*** Data shown

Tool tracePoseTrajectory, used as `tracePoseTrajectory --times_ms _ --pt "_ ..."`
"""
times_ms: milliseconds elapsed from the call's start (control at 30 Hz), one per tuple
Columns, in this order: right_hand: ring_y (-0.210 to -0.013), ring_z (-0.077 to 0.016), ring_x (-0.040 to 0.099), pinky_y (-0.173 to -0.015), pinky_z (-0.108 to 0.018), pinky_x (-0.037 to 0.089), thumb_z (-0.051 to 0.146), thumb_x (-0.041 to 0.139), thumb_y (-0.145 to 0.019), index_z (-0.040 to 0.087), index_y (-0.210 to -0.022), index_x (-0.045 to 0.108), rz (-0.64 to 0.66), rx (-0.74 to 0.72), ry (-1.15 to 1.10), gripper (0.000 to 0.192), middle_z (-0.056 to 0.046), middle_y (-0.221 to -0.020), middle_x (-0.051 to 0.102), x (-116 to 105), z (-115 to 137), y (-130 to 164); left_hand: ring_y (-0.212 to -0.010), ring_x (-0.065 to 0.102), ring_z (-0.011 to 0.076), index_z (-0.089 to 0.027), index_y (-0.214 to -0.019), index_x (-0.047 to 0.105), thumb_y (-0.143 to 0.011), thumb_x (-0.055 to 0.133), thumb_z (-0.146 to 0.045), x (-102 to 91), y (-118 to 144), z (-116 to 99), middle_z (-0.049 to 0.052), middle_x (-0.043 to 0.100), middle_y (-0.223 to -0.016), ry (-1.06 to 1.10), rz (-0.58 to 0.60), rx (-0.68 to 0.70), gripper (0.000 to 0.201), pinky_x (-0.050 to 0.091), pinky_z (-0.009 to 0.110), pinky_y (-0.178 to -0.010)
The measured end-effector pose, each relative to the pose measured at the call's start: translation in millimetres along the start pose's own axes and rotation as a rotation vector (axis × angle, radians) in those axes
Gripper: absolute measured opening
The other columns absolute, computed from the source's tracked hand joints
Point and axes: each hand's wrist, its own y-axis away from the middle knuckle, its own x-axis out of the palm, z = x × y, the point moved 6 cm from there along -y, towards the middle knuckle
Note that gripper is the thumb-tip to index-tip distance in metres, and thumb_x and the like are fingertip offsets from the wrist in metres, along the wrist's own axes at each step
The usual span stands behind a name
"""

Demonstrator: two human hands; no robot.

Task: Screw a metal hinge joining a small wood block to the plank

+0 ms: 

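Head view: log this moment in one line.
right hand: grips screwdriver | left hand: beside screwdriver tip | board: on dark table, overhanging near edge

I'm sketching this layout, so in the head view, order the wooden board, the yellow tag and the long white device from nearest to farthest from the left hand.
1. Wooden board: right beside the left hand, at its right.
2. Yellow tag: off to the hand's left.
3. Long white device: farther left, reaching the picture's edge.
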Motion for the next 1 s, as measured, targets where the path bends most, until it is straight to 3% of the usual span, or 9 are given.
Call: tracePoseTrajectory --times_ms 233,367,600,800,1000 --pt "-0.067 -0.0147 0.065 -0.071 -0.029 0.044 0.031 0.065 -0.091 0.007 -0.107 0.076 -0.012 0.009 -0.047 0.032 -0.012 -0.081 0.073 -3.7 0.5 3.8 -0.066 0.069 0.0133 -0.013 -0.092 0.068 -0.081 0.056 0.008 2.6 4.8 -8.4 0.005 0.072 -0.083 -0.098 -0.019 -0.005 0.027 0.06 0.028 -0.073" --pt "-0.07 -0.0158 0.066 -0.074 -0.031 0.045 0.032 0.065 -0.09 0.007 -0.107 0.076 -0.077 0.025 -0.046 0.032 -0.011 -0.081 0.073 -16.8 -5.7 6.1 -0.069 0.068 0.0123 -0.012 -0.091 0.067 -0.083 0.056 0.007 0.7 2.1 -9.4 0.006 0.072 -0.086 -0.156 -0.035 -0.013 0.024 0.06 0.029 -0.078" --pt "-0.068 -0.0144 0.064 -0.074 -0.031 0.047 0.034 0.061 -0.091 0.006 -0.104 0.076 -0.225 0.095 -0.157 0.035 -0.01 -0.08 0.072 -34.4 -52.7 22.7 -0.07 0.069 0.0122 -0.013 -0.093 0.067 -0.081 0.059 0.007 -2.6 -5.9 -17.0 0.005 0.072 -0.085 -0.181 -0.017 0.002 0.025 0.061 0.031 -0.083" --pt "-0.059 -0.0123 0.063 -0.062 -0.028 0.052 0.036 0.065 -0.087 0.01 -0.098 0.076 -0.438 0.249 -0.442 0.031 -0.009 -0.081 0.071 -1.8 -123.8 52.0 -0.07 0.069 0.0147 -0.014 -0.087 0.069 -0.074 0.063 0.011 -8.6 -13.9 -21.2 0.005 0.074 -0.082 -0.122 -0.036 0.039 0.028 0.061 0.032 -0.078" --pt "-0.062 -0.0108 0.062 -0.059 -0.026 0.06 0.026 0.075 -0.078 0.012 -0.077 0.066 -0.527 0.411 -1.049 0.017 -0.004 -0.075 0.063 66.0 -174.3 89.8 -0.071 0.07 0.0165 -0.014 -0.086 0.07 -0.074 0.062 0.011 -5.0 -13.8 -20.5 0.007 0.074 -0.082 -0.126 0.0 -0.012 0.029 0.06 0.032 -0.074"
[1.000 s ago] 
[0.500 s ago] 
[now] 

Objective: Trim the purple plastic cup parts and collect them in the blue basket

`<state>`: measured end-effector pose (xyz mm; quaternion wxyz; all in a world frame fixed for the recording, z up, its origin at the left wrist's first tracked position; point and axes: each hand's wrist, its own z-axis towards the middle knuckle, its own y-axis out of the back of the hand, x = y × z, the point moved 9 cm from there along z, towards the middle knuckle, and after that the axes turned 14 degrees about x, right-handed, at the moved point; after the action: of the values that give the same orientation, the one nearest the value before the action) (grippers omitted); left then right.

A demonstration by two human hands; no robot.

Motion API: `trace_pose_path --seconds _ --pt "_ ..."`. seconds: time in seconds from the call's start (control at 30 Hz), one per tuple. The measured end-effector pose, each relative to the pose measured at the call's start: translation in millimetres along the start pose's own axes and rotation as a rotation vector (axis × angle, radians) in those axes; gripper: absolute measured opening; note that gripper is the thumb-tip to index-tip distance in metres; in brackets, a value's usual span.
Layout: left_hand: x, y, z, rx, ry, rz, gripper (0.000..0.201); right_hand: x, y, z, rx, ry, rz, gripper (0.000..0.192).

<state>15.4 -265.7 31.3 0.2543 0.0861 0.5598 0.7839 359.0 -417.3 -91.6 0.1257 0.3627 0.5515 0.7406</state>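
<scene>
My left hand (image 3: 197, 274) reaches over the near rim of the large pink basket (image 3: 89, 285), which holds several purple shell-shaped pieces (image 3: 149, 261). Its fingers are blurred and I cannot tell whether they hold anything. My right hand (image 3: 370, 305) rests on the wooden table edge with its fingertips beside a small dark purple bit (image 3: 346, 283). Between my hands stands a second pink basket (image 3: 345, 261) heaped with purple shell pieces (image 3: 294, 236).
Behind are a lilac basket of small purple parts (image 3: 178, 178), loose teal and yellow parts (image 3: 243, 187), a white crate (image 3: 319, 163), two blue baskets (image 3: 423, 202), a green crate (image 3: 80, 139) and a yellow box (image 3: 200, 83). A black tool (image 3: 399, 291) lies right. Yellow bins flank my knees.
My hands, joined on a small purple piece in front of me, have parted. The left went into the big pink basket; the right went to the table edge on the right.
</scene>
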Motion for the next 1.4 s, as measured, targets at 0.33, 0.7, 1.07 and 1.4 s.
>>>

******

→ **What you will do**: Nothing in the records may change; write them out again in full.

→ **Solution to the problem**:
Tool tracePoseTrajectory, used as `tracePoseTrajectory --times_ms _ --pt "_ ..."`
"""
times_ms: milliseconds elapsed from the call's start (control at 30 Hz), one per tuple
Columns, in this order: right_hand: ring_y (-0.210 to -0.013), ring_z (-0.077 to 0.016), ring_x (-0.040 to 0.099), pinky_y (-0.173 to -0.015), pinky_z (-0.108 to 0.018), pinky_x (-0.037 to 0.089), thumb_z (-0.051 to 0.146), thumb_x (-0.041 to 0.139), thumb_y (-0.145 to 0.019), index_z (-0.040 to 0.087), index_y (-0.210 to -0.022), index_x (-0.045 to 0.108), rz (-0.64 to 0.66), rx (-0.74 to 0.72), ry (-1.15 to 1.10), gripper (0.000 to 0.192), middle_z (-0.056 to 0.046), middle_y (-0.221 to -0.020), middle_x (-0.051 to 0.102), x (-116 to 105), z (-115 to 137), y (-130 to 164); left_hand: ring_y (-0.212 to -0.010), ring_x (-0.065 to 0.102), ring_z (-0.011 to 0.076), index_z (-0.089 to 0.027), index_y (-0.214 to -0.019), index_x (-0.047 to 0.105), thumb_y (-0.143 to 0.011), thumb_x (-0.055 to 0.133), thumb_z (-0.146 to 0.045), x (-102 to 91), y (-118 to 144), z (-116 to 99), middle_z (-0.049 to 0.052), middle_x (-0.043 to 0.100), middle_y (-0.223 to -0.016), ry (-1.06 to 1.10), rz (-0.58 to 0.60), rx (-0.68 to 0.70), gripper (0.000 to 0.201), pinky_x (-0.050 to 0.091), pinky_z (-0.009 to 0.110), pinky_y (-0.178 to -0.010)
The measured end-effector pose, each relative to the pose measured at the call's start: translation in millimetres along the start pose's own axes and rotation as a rotation vector (axis × angle, radians) in those axes
Gripper: absolute measured opening
The other columns absolute, computed from the source's tracked hand joints
Point and axes: each hand's wrist, its own y-axis away from the middle knuckle, its own x-axis out of the palm, z = x × y, the point moved 6 cm from there along -y, towards the middle knuckle
Note that gripper is the thumb-tip to index-tip distance in metres, and thumb_x and the like are fingertip offsets from the wrist in metres, along the wrist's own axes at each step
The usual span stands behind a name
"""

Demonstrator: two human hands; no robot.

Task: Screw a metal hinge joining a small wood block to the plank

+0 ms: 

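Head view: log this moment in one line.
right hand: grips screwdriver | left hand: beside screwdriver tip | board: on dark table, overhanging near edge

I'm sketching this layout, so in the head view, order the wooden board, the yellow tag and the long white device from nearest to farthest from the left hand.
1. Wooden board: right beside the left hand, at its right.
2. Yellow tag: off to the hand's left.
3. Long white device: farther left, reaching the picture's edge.
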Motion for the next 1 s, as measured, targets where the path bends most, until it is straight to 3% of the usual span, or 9 are given.
Call: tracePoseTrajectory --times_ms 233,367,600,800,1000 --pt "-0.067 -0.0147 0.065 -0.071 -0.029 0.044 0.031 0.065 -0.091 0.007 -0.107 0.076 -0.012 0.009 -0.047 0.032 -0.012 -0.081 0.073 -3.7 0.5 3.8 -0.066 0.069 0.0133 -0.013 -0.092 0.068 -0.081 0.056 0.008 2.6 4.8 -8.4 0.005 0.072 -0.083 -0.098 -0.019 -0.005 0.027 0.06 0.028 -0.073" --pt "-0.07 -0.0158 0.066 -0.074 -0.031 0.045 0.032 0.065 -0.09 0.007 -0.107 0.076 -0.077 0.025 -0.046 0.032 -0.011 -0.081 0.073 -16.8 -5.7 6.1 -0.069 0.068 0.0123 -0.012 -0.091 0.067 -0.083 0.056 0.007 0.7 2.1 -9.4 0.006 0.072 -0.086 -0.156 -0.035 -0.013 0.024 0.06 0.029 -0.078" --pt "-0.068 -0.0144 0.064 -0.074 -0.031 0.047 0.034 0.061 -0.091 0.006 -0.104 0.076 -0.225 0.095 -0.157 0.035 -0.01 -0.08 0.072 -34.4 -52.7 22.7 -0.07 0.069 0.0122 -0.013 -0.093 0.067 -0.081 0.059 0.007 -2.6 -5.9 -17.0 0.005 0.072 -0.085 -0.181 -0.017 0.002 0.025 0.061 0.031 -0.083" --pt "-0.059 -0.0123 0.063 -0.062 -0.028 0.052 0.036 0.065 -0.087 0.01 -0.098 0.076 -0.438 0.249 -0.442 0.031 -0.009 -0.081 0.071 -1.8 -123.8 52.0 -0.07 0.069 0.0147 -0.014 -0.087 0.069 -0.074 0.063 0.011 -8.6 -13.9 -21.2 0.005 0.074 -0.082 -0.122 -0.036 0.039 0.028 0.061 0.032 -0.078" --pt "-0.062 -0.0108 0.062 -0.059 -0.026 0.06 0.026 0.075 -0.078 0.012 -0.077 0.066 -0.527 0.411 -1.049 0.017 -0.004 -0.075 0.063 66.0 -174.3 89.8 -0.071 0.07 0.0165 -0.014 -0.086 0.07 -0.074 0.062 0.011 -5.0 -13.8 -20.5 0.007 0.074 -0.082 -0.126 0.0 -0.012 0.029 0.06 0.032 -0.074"
[1.000 s ago] 
[0.500 s ago] 
[now] 

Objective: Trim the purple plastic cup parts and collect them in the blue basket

`<state>`: measured end-effector pose (xyz mm; quaternion wxyz; all in a world frame fixed for the recording, z up, its origin at the left wrist's first tracked position; point and axes: each hand's wrist, its own z-axis towards the middle knuckle, its own y-axis out of the back of the hand, x = y × z, the point moved 9 cm from there along z, towards the middle knuckle, and after that the axes turned 14 degrees about x, right-handed, at the moved point; after the action: of the values that give the same orientation, the one nearest the value before the action) (grippers omitted); left then right.

A demonstration by two human hands; no robot.

Motion API: `trace_pose_path --seconds _ --pt "_ ..."`. seconds: time in seconds from the call's start (control at 30 Hz), one per tuple. The measured end-effector pose, each relative to the pose measured at the call's start: translation in millimetres along the start pose's own axes and rotation as a rotation vector (axis × angle, radians) in those axes; gripper: absolute measured opening; note that gripper is the thumb-tip to index-tip distance in metres; in brackets, a value's usual span.
Layout: left_hand: x, y, z, rx, ry, rz, gripper (0.000..0.201); right_hand: x, y, z, rx, ry, rz, gripper (0.000..0.192).

<state>15.4 -265.7 31.3 0.2543 0.0861 0.5598 0.7839 359.0 -417.3 -91.6 0.1257 0.3627 0.5515 0.7406</state>
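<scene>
My left hand (image 3: 197, 274) reaches over the near rim of the large pink basket (image 3: 89, 285), which holds several purple shell-shaped pieces (image 3: 149, 261). Its fingers are blurred and I cannot tell whether they hold anything. My right hand (image 3: 370, 305) rests on the wooden table edge with its fingertips beside a small dark purple bit (image 3: 346, 283). Between my hands stands a second pink basket (image 3: 345, 261) heaped with purple shell pieces (image 3: 294, 236).
Behind are a lilac basket of small purple parts (image 3: 178, 178), loose teal and yellow parts (image 3: 243, 187), a white crate (image 3: 319, 163), two blue baskets (image 3: 423, 202), a green crate (image 3: 80, 139) and a yellow box (image 3: 200, 83). A black tool (image 3: 399, 291) lies right. Yellow bins flank my knees.
My hands, joined on a small purple piece in front of me, have parted. The left went into the big pink basket; the right went to the table edge on the right.
</scene>
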Motion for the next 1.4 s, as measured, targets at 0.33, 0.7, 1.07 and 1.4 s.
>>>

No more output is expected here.